#### [Description of the task]
The data below has to be returned exactly, down to the last character.

___ Exercise input ___

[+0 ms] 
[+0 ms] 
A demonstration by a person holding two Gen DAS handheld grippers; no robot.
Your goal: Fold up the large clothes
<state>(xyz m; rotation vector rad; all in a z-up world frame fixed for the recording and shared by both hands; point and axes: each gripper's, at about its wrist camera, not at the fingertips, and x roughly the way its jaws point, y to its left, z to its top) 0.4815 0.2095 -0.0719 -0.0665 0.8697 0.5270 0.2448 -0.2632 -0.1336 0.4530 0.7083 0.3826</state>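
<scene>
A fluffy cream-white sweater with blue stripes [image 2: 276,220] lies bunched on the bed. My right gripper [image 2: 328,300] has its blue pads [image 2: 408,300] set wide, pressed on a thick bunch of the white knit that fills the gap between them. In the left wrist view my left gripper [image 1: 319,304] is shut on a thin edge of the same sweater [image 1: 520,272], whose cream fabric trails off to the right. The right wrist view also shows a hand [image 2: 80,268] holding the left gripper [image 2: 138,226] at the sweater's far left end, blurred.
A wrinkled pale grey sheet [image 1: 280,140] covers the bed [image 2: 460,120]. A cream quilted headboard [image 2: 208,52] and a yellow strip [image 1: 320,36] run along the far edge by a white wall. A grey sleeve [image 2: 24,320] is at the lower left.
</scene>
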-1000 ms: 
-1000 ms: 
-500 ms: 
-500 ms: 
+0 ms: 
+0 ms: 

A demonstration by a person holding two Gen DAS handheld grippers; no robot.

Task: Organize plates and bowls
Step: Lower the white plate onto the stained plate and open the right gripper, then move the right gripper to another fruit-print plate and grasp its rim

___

#### [Response area]
[+0 ms] 
[+0 ms] 
A demonstration by a person holding two Gen DAS handheld grippers; no robot.
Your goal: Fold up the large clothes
<state>(xyz m; rotation vector rad; all in a z-up world frame fixed for the recording and shared by both hands; point and axes: each gripper's, at about its wrist camera, not at the fingertips, and x roughly the way its jaws point, y to its left, z to its top) 0.4815 0.2095 -0.0719 -0.0665 0.8697 0.5270 0.2448 -0.2632 -0.1336 0.4530 0.7083 0.3826</state>
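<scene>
A fluffy cream-white sweater with blue stripes [image 2: 276,220] lies bunched on the bed. My right gripper [image 2: 328,300] has its blue pads [image 2: 408,300] set wide, pressed on a thick bunch of the white knit that fills the gap between them. In the left wrist view my left gripper [image 1: 319,304] is shut on a thin edge of the same sweater [image 1: 520,272], whose cream fabric trails off to the right. The right wrist view also shows a hand [image 2: 80,268] holding the left gripper [image 2: 138,226] at the sweater's far left end, blurred.
A wrinkled pale grey sheet [image 1: 280,140] covers the bed [image 2: 460,120]. A cream quilted headboard [image 2: 208,52] and a yellow strip [image 1: 320,36] run along the far edge by a white wall. A grey sleeve [image 2: 24,320] is at the lower left.
</scene>
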-1000 ms: 
-1000 ms: 
-500 ms: 
-500 ms: 
+0 ms: 
+0 ms: 

A demonstration by a person holding two Gen DAS handheld grippers; no robot.

Task: Organize plates and bowls
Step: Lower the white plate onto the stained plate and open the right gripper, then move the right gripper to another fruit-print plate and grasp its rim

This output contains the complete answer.